◆ **Exercise**
In the records below, find the line holding "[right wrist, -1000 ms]" and the line holding "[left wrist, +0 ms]". Set down both, with every line between them, exactly.

◆ **Source data**
☆ ☆ ☆
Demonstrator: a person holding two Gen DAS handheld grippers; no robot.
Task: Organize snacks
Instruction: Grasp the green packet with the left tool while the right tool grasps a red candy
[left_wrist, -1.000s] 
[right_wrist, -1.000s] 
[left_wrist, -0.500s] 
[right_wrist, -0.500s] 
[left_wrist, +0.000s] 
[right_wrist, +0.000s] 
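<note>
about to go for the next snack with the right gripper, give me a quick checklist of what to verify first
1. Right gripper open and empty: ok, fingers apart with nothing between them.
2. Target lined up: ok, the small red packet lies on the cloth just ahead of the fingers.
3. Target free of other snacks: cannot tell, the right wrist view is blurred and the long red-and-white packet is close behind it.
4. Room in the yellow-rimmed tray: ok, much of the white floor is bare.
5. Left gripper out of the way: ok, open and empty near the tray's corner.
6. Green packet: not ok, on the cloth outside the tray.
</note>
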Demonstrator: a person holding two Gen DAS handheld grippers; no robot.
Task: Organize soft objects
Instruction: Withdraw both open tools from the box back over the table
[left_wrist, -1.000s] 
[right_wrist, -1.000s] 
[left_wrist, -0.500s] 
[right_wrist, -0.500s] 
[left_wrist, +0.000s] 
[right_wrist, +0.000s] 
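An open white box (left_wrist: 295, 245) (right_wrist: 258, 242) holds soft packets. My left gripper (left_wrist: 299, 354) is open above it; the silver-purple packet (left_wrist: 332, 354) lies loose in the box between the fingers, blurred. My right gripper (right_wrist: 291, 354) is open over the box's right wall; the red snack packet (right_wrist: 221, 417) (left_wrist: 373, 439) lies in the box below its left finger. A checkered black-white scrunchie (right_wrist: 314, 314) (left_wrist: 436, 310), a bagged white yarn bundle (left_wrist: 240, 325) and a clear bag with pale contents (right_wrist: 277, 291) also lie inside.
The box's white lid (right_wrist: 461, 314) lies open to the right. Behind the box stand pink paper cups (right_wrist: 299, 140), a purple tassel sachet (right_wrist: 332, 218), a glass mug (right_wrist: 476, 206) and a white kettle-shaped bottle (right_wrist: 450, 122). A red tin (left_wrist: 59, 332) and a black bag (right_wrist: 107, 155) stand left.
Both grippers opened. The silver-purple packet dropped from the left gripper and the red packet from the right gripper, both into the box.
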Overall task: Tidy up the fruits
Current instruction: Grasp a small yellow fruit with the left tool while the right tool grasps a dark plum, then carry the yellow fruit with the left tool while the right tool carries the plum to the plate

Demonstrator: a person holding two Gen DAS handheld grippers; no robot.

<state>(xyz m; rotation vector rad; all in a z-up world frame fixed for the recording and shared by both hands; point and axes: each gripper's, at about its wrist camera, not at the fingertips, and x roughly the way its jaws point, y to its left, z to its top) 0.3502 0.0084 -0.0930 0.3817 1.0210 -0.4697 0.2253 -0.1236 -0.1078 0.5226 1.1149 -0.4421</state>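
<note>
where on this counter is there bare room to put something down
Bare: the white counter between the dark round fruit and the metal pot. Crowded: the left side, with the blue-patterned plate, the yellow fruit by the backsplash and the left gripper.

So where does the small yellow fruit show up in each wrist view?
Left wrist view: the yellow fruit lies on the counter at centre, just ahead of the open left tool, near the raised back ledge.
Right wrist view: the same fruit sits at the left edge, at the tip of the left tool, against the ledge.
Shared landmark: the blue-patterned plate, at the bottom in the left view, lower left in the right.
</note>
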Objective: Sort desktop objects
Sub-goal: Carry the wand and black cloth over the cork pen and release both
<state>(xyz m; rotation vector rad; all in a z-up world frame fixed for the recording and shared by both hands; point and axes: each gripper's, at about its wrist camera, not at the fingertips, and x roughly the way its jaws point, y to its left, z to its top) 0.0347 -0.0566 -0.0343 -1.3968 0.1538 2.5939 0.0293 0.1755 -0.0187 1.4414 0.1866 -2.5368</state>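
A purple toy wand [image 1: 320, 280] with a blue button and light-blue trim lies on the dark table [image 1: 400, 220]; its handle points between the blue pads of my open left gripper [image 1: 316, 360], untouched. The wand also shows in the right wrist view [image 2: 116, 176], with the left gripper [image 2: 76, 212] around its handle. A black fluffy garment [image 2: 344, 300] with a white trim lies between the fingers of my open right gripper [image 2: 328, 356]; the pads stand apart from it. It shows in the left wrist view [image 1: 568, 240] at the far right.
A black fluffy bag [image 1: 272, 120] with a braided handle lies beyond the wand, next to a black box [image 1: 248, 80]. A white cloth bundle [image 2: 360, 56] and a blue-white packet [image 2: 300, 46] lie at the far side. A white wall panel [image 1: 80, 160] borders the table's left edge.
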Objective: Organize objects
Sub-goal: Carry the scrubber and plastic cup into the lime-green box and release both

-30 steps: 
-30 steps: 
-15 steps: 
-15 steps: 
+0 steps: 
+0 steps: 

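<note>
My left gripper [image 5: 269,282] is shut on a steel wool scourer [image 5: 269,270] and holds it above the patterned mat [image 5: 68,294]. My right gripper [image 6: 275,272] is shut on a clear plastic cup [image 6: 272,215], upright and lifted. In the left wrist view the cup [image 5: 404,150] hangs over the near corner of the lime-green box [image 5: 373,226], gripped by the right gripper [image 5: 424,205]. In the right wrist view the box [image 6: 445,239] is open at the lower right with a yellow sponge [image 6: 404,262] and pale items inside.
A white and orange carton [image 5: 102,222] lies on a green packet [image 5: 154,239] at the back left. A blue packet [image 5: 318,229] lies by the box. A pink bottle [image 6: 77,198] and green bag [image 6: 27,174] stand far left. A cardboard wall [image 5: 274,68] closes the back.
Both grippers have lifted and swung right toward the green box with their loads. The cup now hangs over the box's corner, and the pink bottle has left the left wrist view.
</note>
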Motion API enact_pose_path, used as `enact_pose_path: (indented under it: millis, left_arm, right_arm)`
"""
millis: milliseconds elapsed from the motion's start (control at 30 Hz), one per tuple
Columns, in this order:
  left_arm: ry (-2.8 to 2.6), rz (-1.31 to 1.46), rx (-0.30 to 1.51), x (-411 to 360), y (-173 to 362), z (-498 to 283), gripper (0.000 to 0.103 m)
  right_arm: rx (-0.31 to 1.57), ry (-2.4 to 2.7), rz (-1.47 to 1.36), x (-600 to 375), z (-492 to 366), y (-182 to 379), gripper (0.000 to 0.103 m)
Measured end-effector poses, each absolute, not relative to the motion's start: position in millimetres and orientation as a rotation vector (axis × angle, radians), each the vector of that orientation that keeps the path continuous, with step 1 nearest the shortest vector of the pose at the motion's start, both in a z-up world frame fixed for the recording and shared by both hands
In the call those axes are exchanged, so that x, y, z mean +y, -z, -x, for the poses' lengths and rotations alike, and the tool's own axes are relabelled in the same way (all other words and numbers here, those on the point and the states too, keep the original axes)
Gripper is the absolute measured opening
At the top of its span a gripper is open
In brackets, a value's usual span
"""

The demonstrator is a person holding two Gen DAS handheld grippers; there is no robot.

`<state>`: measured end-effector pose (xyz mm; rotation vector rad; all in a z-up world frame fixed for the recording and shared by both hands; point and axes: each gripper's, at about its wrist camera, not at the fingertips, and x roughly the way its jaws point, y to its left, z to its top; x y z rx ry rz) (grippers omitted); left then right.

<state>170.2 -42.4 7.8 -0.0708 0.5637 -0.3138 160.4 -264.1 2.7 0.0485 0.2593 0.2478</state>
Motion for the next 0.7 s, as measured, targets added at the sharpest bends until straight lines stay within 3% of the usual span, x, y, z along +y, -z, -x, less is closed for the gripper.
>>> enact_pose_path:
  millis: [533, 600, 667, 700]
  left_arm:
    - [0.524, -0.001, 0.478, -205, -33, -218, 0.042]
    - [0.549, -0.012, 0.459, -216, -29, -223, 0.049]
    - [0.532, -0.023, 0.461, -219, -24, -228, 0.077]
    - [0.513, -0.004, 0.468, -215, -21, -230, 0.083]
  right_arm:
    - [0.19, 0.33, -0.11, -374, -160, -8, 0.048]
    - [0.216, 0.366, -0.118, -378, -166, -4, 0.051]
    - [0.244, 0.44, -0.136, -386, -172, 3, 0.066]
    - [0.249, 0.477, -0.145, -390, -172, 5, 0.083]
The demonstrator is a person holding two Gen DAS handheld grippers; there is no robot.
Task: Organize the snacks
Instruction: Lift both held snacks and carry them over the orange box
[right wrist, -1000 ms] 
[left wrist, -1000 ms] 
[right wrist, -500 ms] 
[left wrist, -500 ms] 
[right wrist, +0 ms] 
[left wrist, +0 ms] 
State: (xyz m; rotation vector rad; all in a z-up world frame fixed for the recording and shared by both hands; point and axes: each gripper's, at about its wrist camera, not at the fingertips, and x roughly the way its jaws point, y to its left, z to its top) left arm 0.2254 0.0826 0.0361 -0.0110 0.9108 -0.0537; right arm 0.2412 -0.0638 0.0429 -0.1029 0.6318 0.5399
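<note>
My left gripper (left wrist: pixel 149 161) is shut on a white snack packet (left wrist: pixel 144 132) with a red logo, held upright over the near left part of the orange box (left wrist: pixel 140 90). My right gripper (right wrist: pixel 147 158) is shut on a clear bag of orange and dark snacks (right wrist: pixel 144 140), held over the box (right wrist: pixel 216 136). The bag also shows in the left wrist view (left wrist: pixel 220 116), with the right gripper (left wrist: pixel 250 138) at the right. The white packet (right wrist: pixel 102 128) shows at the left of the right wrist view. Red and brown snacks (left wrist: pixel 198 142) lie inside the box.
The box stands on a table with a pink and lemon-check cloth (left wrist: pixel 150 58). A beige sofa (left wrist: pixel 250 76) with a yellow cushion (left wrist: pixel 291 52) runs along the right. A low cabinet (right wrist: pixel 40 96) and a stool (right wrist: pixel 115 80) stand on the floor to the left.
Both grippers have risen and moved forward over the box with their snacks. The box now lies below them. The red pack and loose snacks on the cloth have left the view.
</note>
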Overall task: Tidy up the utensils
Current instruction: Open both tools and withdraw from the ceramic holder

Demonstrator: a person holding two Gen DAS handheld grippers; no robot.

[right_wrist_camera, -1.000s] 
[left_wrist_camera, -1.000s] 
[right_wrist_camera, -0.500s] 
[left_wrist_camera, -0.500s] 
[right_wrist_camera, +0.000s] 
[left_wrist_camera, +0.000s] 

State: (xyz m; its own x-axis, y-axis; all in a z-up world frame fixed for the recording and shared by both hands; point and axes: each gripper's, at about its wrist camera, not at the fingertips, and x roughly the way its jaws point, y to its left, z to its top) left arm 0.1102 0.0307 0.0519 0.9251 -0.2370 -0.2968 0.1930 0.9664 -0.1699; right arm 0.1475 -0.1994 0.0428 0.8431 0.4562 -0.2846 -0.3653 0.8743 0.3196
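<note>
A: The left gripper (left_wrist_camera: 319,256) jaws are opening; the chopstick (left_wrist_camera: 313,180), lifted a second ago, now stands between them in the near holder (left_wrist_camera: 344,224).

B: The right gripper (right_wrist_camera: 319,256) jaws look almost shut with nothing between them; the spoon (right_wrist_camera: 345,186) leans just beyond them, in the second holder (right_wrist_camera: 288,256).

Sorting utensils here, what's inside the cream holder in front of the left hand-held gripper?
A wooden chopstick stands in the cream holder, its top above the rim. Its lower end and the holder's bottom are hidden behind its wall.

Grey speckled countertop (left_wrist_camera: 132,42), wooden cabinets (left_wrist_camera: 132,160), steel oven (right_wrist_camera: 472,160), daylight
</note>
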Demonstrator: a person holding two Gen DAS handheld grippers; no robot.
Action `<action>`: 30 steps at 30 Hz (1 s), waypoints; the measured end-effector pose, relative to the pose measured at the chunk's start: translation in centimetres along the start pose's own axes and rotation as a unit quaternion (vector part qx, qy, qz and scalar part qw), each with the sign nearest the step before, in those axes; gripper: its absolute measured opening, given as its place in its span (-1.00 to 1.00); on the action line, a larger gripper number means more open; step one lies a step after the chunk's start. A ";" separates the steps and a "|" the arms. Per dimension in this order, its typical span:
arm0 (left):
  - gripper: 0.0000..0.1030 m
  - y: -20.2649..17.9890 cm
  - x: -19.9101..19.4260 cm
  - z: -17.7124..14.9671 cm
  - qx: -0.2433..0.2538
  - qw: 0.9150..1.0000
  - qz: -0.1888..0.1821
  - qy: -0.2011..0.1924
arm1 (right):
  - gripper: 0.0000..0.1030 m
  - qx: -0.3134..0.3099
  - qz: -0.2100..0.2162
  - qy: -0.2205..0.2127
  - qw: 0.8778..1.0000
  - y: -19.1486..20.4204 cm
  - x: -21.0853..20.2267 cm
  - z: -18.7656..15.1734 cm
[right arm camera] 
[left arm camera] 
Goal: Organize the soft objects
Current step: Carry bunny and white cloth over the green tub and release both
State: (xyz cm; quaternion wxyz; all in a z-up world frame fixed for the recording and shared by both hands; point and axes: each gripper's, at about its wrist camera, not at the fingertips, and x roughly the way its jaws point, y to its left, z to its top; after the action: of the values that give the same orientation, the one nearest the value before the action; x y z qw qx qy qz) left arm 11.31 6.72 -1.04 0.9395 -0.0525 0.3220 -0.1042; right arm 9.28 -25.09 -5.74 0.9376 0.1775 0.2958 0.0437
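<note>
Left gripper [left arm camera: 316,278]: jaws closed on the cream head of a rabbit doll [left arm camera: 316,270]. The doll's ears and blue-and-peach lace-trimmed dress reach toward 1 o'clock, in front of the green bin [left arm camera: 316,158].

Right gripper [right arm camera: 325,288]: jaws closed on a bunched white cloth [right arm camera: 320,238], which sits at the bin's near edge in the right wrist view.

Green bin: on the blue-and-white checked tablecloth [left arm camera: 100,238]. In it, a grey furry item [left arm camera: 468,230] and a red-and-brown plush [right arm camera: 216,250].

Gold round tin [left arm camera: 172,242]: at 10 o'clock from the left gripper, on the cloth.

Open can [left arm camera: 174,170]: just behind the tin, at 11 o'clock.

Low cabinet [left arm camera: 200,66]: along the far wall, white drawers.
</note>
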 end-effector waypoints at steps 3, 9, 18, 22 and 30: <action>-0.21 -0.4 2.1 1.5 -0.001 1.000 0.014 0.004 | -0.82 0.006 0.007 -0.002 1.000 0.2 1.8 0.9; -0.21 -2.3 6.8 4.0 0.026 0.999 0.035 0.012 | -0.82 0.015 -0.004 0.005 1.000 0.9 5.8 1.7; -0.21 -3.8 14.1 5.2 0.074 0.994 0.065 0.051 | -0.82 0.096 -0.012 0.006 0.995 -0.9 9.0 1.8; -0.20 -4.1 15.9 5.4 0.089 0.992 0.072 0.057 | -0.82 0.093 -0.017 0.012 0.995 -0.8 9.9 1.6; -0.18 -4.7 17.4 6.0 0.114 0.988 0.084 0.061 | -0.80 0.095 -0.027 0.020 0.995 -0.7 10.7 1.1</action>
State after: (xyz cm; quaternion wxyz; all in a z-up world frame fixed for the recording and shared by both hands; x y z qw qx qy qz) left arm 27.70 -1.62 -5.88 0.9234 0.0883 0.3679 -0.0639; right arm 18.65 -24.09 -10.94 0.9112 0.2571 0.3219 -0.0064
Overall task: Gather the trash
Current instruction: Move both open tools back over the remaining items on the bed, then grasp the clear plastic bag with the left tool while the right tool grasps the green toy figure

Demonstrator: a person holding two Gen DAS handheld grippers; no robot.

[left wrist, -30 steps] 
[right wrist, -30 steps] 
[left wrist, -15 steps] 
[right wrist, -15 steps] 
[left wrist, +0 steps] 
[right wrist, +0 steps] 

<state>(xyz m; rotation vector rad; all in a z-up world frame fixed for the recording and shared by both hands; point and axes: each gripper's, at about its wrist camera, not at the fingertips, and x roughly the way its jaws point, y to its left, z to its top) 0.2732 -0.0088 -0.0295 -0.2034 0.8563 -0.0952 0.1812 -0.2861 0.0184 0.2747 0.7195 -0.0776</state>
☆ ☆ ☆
◆ **Result below**
[right wrist, -1000 ms] 
[left wrist, -1000 ms] 
[right wrist, -500 ms] 
[left wrist, -500 ms] 
[right wrist, +0 ms] 
[left wrist, +0 ms] 

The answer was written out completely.